Number of lines with the string "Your" in the entries below: report it, and nothing besides.

>>>>

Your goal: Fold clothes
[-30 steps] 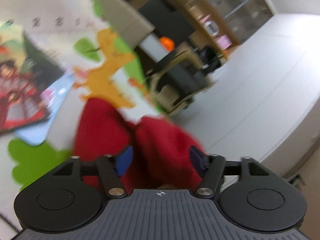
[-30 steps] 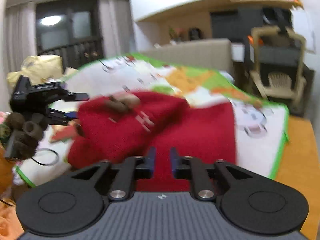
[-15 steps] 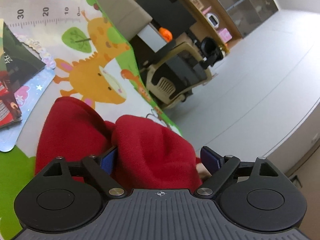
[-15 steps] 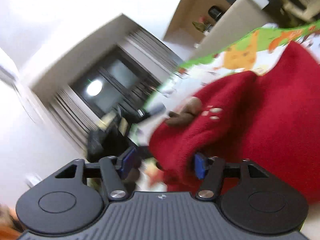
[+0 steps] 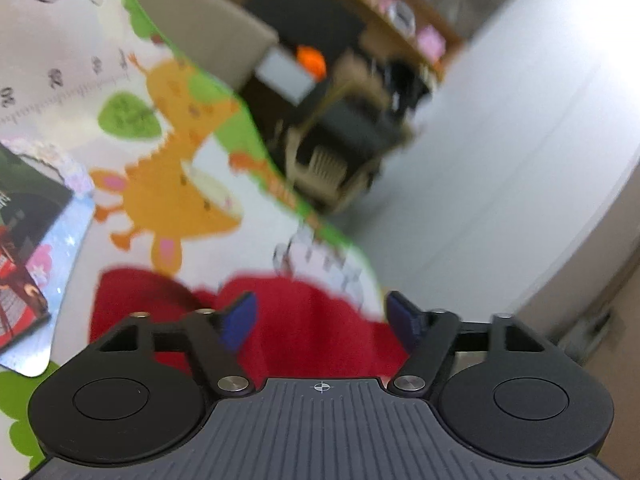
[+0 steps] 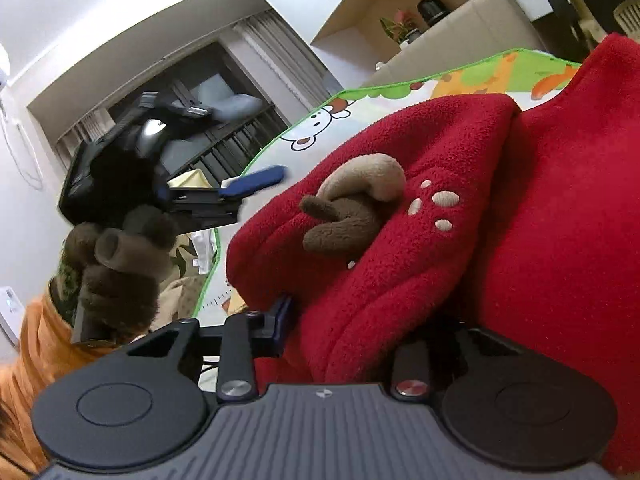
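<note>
A red fleece garment (image 5: 136,292) lies bunched on the animal-print play mat (image 5: 60,128). My left gripper (image 5: 320,314) hovers just above it, open, with nothing between its blue pads (image 5: 238,320). In the right wrist view the same red fleece garment (image 6: 540,220) fills the right side, showing brown plush antlers (image 6: 352,208) and a paw print. My right gripper (image 6: 352,316) is open around a thick fold of it; the right finger is buried under the fleece. The left gripper (image 6: 248,192) appears there too, in a brown fuzzy-gloved hand (image 6: 120,272).
A picture book on a pale blue sheet (image 5: 24,248) lies on the mat at the left. Past the mat's green edge stand a beige chair (image 5: 344,160) and a sofa back (image 5: 200,12), with grey floor to the right. An orange sleeve (image 6: 36,344) sits at the lower left.
The right gripper went from shut to open and pushed under the fleece fold. The left gripper pulled back, so the red fleece bulging between its fingers now lies lower.
</note>
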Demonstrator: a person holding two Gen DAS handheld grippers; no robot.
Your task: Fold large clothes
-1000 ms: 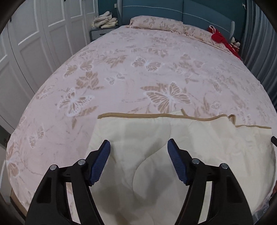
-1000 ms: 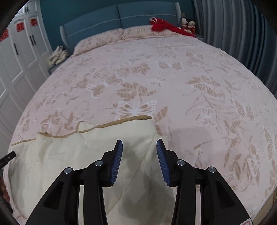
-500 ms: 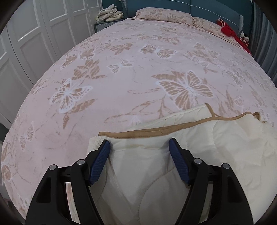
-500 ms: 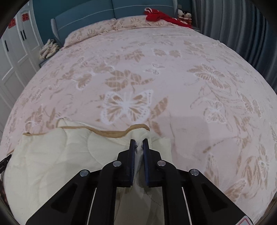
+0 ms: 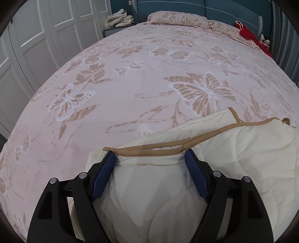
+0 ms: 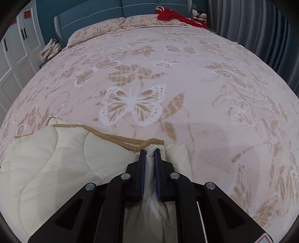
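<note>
A cream quilted cloth [image 5: 252,160] with tan trim lies bunched at the near end of the pink butterfly bed [image 5: 149,84]. My left gripper [image 5: 150,158] is open, and its blue pads straddle the cloth's trimmed near-left corner. The cloth bulges up between the jaws. In the right wrist view the same cloth [image 6: 61,158] spreads to the left. My right gripper [image 6: 149,152] is shut on the cloth's right corner, with fabric pinched between the pads just below the tan trim.
White wardrobe doors [image 5: 37,43] stand to the left of the bed. Folded clothes [image 5: 119,18] sit on a bedside table. A blue headboard [image 6: 121,11], pillows, a red garment [image 6: 172,15] and grey curtains [image 6: 252,28] lie at the far end and right.
The right gripper closed on the cloth's right corner. Both grippers moved forward over the bed, and the flat cloth has bunched and lifted. The left gripper stayed open around the left corner.
</note>
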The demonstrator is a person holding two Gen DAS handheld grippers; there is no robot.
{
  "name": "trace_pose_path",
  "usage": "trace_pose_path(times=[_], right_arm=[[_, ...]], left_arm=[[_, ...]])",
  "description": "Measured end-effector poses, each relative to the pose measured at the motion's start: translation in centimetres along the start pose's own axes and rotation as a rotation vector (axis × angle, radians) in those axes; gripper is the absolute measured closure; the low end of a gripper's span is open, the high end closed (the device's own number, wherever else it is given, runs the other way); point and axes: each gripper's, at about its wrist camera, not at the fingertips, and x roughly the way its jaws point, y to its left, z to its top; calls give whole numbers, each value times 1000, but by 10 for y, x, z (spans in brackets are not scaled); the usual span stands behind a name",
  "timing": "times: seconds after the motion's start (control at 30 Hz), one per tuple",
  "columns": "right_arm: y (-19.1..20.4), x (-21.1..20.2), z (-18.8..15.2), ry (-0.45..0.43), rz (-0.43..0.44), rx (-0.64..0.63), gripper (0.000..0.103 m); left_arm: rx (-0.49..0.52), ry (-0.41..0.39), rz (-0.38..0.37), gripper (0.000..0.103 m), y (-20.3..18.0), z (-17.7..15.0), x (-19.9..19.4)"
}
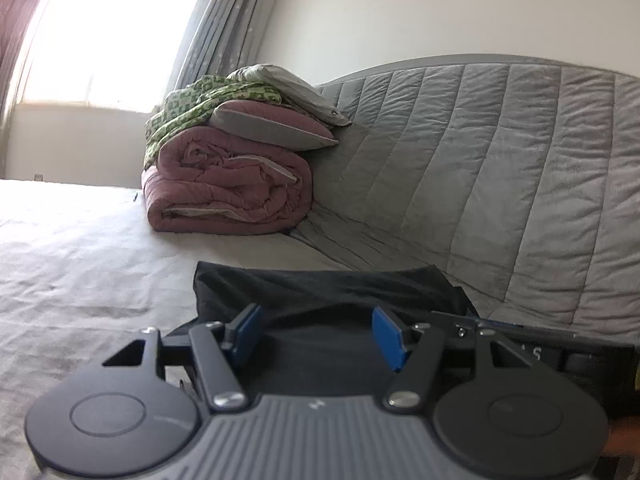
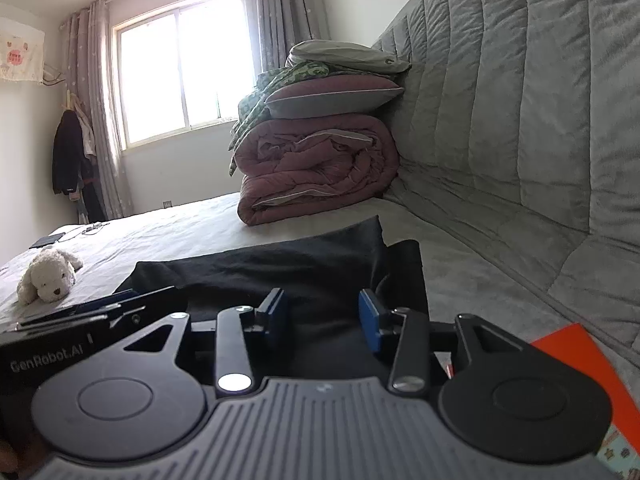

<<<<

#### Task response:
2